>>>

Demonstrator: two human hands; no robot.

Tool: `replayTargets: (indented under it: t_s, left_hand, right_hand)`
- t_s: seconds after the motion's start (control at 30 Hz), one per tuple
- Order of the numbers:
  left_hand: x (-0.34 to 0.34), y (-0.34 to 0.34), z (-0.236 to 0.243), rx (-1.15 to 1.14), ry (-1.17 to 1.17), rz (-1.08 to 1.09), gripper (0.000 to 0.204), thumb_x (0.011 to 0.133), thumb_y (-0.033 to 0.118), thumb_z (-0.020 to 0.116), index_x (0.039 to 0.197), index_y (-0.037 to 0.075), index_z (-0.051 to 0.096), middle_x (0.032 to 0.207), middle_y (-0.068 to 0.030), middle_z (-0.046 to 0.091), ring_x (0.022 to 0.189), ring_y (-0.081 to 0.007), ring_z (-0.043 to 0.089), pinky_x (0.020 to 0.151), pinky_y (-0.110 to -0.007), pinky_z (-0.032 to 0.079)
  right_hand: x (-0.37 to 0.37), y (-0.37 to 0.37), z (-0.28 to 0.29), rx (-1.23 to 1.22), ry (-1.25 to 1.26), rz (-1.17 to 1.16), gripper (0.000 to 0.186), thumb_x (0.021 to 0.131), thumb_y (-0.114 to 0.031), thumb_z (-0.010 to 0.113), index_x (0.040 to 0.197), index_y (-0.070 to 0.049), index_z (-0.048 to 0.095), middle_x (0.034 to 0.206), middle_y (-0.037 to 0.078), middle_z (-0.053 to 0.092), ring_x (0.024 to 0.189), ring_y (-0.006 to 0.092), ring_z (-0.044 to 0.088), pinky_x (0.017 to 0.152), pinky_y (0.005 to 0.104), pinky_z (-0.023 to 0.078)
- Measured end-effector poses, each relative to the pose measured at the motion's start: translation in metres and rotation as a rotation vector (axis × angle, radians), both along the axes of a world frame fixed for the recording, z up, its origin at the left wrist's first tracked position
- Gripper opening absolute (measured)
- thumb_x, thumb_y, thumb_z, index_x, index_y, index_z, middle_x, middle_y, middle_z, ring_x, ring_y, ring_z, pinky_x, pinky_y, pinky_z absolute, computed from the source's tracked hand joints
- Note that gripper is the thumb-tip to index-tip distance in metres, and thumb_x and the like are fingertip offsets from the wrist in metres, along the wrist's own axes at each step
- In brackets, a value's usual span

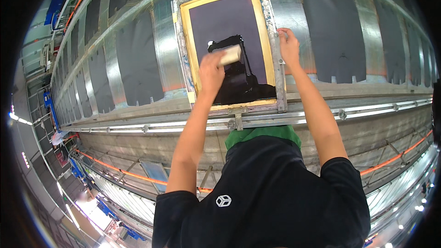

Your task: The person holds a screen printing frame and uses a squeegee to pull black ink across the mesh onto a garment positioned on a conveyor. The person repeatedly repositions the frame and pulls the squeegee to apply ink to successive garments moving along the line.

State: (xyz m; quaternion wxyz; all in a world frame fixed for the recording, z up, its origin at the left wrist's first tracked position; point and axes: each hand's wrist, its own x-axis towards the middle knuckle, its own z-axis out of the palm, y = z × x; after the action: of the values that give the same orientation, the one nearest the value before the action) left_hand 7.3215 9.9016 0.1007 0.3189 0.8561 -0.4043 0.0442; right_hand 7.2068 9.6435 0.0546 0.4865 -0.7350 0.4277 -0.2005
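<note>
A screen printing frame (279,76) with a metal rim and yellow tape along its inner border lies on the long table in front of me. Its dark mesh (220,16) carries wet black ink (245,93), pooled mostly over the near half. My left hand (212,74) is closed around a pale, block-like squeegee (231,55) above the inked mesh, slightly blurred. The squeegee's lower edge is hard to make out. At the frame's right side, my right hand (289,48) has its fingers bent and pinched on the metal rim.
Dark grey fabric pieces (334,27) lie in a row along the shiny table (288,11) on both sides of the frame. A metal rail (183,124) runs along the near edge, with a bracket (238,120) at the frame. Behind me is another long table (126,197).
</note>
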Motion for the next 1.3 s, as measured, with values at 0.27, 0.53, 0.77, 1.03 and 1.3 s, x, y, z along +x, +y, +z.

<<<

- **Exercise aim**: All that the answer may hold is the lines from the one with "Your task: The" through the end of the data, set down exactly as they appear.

- **Response area**:
Your task: The person holds a screen printing frame and uses a squeegee to pull black ink across the mesh onto a garment positioned on a conveyor. The person repeatedly repositions the frame and pulls the squeegee to apply ink to successive garments moving along the line.

State: (xyz m; quaternion wxyz; all in a world frame fixed for the recording, z up, its origin at the left wrist's first tracked position; point and axes: each hand's wrist, its own x-axis towards the middle knuckle, its own z-axis out of the palm, y = z × x; after the action: of the values that give the same orientation, the one nearest the value before the action) left_hand 7.3215 9.9016 0.1007 0.3189 0.8561 -0.4043 0.0442; right_hand 7.2068 9.6435 0.0546 0.4865 -0.7350 0.4277 -0.2005
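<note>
A screen printing frame (279,76) with a metal rim and yellow tape along its inner border lies on the long table in front of me. Its dark mesh (220,16) carries wet black ink (245,93), pooled mostly over the near half. My left hand (212,74) is closed around a pale, block-like squeegee (231,55) above the inked mesh, slightly blurred. The squeegee's lower edge is hard to make out. At the frame's right side, my right hand (289,48) has its fingers bent and pinched on the metal rim.
Dark grey fabric pieces (334,27) lie in a row along the shiny table (288,11) on both sides of the frame. A metal rail (183,124) runs along the near edge, with a bracket (238,120) at the frame. Behind me is another long table (126,197).
</note>
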Motion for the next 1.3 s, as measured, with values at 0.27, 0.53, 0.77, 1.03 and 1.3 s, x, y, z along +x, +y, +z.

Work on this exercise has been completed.